Collection entries:
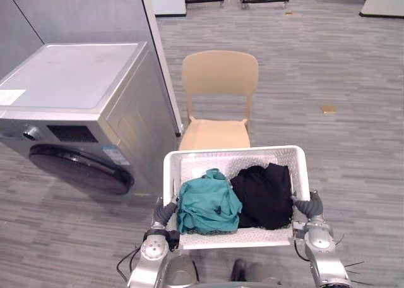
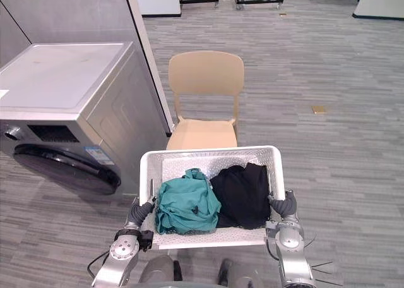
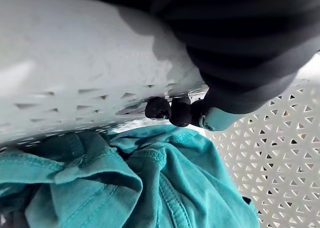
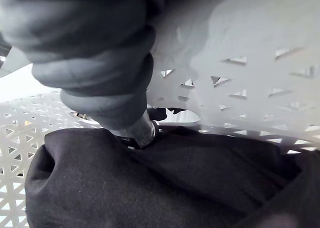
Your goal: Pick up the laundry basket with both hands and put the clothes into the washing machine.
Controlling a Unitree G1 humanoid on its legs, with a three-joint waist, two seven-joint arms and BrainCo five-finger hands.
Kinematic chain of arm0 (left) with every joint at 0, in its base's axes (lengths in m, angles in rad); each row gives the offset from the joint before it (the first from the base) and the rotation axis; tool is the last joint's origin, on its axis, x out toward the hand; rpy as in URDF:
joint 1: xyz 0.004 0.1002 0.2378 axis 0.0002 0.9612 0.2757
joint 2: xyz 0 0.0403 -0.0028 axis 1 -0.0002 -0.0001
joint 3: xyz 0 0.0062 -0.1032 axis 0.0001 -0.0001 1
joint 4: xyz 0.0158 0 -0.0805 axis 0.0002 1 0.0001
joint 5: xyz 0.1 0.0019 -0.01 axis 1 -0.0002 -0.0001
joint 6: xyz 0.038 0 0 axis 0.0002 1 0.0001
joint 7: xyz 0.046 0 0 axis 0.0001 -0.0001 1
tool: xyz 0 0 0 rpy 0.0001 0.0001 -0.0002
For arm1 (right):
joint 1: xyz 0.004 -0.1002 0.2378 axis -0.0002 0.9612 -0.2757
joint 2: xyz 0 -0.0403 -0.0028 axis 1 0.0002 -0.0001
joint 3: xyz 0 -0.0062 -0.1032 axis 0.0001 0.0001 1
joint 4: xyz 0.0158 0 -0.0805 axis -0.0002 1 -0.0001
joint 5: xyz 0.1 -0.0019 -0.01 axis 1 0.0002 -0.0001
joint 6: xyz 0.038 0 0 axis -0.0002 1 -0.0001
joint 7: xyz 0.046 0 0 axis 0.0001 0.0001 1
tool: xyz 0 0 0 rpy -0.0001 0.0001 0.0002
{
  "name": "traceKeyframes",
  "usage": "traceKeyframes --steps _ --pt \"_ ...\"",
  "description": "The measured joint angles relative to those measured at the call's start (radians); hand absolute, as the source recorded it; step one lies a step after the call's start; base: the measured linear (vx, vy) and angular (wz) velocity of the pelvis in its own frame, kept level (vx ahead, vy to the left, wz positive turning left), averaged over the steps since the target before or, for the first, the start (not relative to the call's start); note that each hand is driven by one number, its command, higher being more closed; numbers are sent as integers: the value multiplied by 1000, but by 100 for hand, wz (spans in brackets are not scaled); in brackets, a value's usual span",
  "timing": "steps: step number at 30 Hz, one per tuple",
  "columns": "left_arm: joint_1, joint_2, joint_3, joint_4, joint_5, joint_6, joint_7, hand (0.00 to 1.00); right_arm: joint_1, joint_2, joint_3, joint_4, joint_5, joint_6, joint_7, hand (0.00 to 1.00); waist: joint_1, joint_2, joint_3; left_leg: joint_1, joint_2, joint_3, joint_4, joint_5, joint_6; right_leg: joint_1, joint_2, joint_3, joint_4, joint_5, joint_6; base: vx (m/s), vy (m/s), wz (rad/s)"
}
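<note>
A white perforated laundry basket (image 1: 233,153) hangs low in front of me, held between both hands. In it lie a teal garment (image 1: 207,203) on the left and a black garment (image 1: 265,193) on the right. My left hand (image 1: 165,212) grips the basket's left side; its dark fingertips (image 3: 172,111) curl through the handle slot above the teal garment (image 3: 150,188). My right hand (image 1: 310,206) grips the right side, curled at the slot in the basket wall (image 4: 240,63) over the black garment (image 4: 150,183). The grey washing machine (image 1: 69,105) stands at the left with its round door (image 1: 79,169) closed.
A beige plastic chair (image 1: 218,98) stands straight ahead, just beyond the basket's far rim. A grey wall panel (image 1: 82,13) rises behind the washing machine. Grey carpet floor (image 1: 334,67) spreads to the right, with a small tan piece (image 1: 328,109) lying on it.
</note>
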Motion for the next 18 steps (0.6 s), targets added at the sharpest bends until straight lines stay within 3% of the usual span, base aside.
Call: traceKeyframes --steps 1,3,4,7,9,11,12,14,16,17,18 --pt "3 1 -5 8 1 -1 -2 100 1 -8 -4 16 4 -2 1 100 -7 8 2 6 -1 -8 -29 12 24 10 2 14 6 -17 19 372 210 16" --pt "-2 28 -5 32 2 2 -12 100 7 30 -11 53 6 4 2 100 -20 -49 -6 49 -71 -7 -83 16 38 27 -62 59 -5 -32 43 327 215 30" --pt "0 35 -5 33 2 2 -16 100 13 33 -9 53 6 4 3 100 -18 -64 -8 55 -95 -2 -94 10 48 31 -84 68 -5 -40 56 303 183 22" --pt "3 36 -6 33 1 4 -16 100 13 40 -8 60 6 4 7 100 -17 -70 -8 80 -132 8 -102 -23 75 40 -124 87 28 -40 61 234 135 7" --pt "10 53 -12 35 1 6 -16 100 2 47 -7 88 3 4 12 100 -13 -73 -6 159 -138 45 -137 -61 81 -17 -148 150 229 -38 72 187 165 -35" --pt "8 76 -15 36 0 6 -15 100 4 51 -3 98 3 3 17 100 -20 -82 -7 212 -148 50 -171 -80 86 -114 -173 184 425 -21 108 140 113 -34" --pt "4 89 -15 36 1 6 -15 100 5 63 -1 109 4 3 17 100 -27 -86 -10 230 -149 48 -187 -90 80 -157 -178 188 462 -51 81 134 73 -17" --pt "2 103 -16 42 0 6 -14 100 6 72 2 115 5 3 17 100 -44 -97 -16 236 -149 42 -200 -100 76 -229 -169 186 436 -82 78 141 26 9" --pt "1 103 -23 51 1 6 -15 100 18 71 2 115 5 3 14 100 -50 -102 -19 234 -149 31 -195 -100 65 -258 -138 205 304 -78 85 172 -32 27" --pt "1 104 -25 52 2 6 -16 100 27 73 2 115 5 3 4 100 -53 -118 -20 226 -156 26 -166 -110 56 -249 -135 209 204 -13 67 223 -122 53" --pt "-6 81 -29 84 2 11 -16 100 31 66 1 132 5 2 -2 100 -59 -110 -21 224 -153 -3 -128 -126 49 -230 -132 200 178 38 74 235 -136 49"
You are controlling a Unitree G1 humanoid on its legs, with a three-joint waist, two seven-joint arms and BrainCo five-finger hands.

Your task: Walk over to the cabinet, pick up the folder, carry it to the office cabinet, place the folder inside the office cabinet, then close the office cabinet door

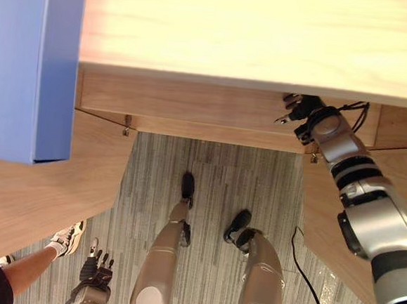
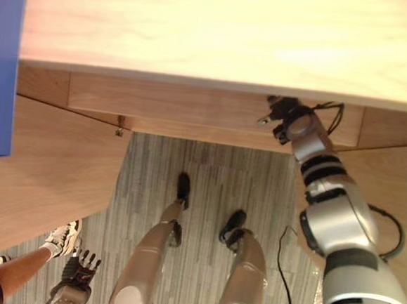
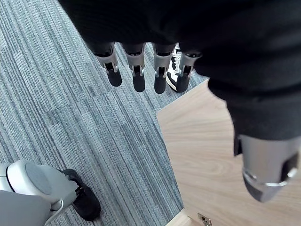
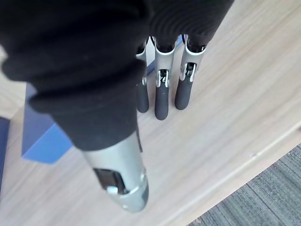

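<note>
A blue folder (image 1: 27, 61) stands upright on the light wooden cabinet top (image 1: 255, 29) at the far left. My right hand (image 1: 300, 109) is raised to the cabinet's front edge, well to the right of the folder. In the right wrist view its fingers (image 4: 161, 101) are straight above the wooden top, holding nothing, with the folder (image 4: 44, 136) off to one side. My left hand (image 1: 95, 276) hangs low by my side, its fingers (image 3: 138, 75) straight and pointing at the carpet.
Two wooden door panels swing out from the cabinet, one at the left (image 1: 30, 202) and one at the right (image 1: 339, 226), with grey striped carpet (image 1: 215, 181) between them. A person's leg and white shoe (image 1: 66, 240) are close to my left hand.
</note>
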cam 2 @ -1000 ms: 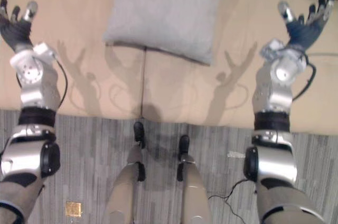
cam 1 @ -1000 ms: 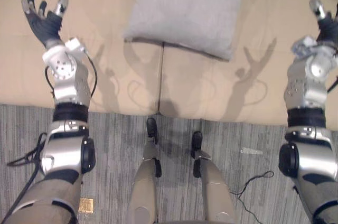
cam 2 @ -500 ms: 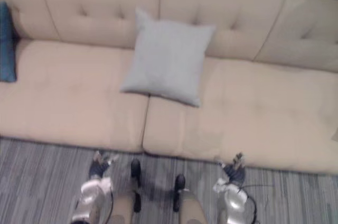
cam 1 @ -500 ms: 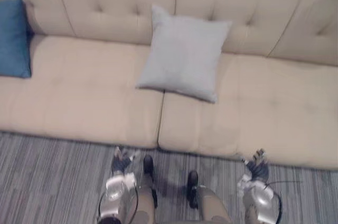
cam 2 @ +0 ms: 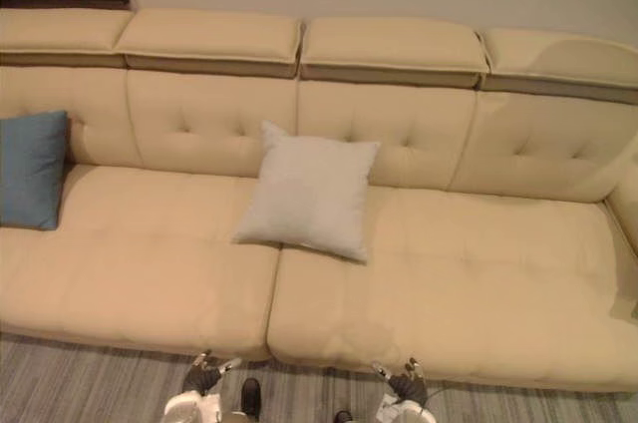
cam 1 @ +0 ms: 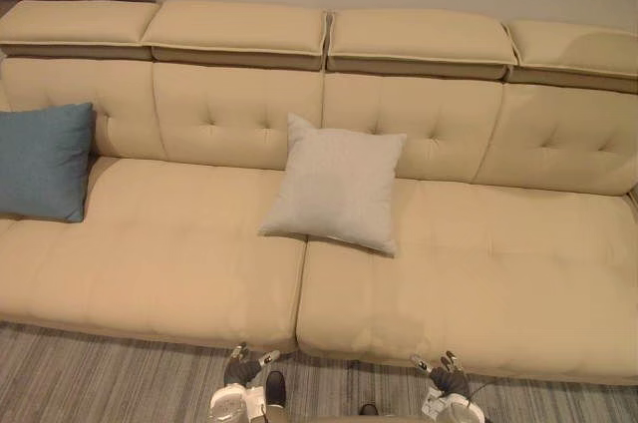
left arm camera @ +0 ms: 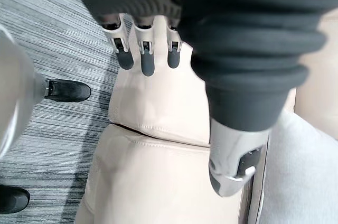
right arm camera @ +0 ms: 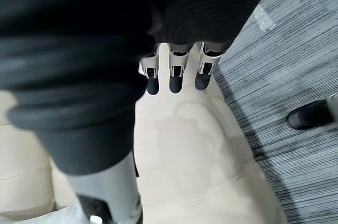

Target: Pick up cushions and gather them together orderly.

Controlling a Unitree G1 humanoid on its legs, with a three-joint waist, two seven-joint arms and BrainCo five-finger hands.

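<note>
Left eye view: one grey cushion [cam 1: 337, 184], one blue cushion [cam 1: 42, 161].

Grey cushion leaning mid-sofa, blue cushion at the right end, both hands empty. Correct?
No: the blue cushion is at the left end of the sofa, per the left eye view. The grey cushion does lean mid-sofa, and the left hand and right hand are empty.

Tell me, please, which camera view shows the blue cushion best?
The left eye view: the blue cushion shows nearly whole there, standing upright at the left end of the sofa. The right eye view cuts off more of it at the picture's edge. The wrist views look at the sofa's front edge and the carpet.
</note>
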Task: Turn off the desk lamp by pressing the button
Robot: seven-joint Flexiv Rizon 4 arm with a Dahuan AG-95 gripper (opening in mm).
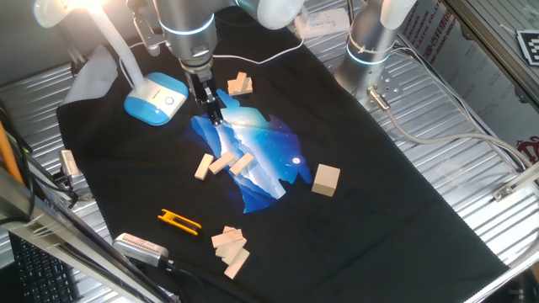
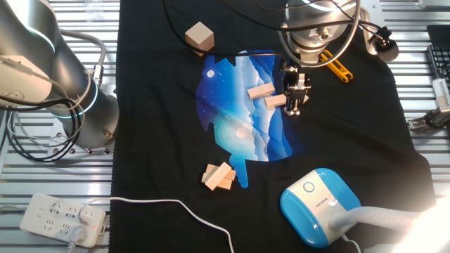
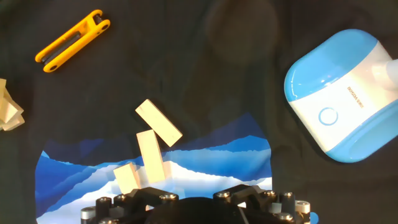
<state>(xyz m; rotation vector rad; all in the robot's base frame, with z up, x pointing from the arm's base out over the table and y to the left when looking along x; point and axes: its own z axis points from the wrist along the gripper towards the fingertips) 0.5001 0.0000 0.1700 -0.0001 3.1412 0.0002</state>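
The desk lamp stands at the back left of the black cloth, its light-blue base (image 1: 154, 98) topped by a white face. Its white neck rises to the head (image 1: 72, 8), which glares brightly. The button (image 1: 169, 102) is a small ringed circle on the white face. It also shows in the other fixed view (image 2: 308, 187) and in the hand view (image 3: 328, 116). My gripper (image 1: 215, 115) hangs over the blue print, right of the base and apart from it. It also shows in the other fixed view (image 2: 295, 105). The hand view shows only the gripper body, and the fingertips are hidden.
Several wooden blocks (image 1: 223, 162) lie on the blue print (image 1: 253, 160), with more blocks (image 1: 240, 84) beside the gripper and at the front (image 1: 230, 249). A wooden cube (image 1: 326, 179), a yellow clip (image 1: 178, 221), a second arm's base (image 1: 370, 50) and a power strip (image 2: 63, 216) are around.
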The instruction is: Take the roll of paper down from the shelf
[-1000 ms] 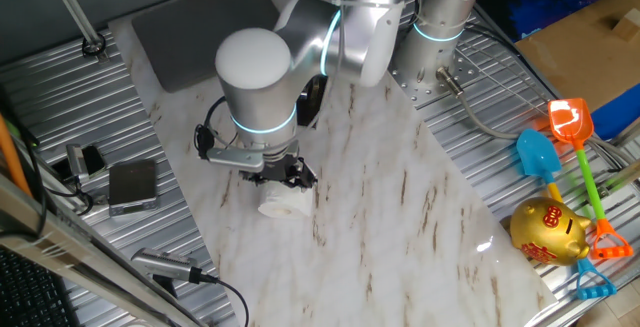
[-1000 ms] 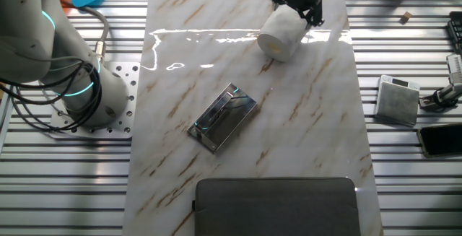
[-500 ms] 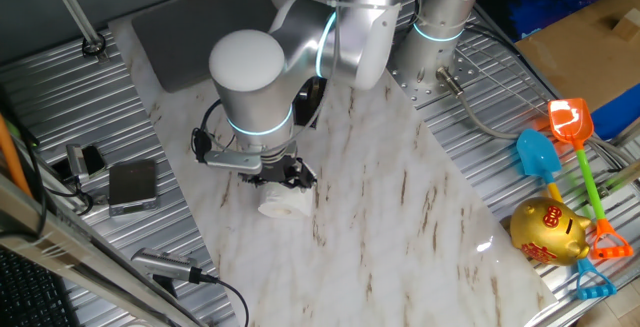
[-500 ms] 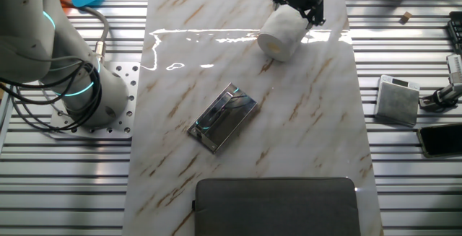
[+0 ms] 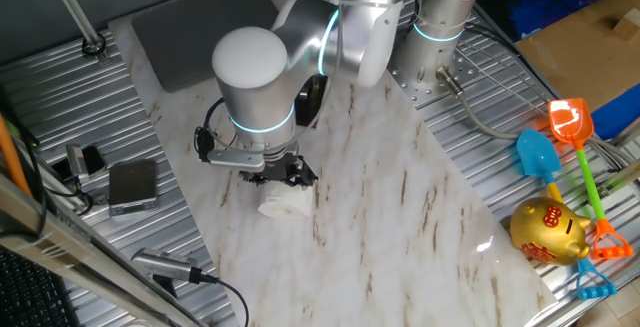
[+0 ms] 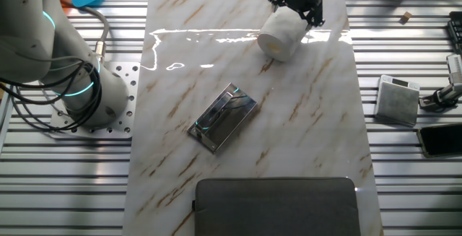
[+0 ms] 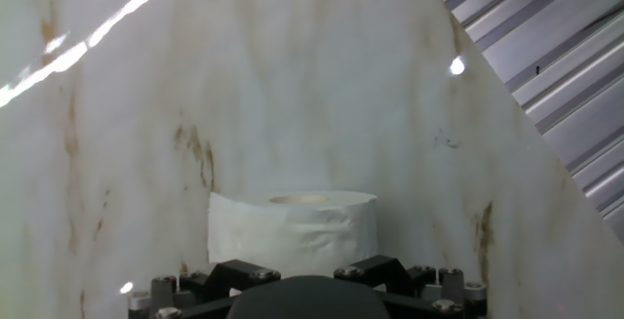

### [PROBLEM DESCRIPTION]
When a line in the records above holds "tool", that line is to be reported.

### [YOUR RESPONSE]
Kinematic chain of arm0 (left) with every joint at 0, in its base's axes (lengths in m, angles in rad); each row gives the offset from the joint before it (the first from the base) and the rotation axis; tool is the last joint's origin, on its axis, x out toward the hand; rpy as in URDF:
tool: xyz 0 0 0 rpy 0.0001 0.0001 -0.0002
tool: xyz 0 0 0 rpy -0.0001 0.0001 0.0002

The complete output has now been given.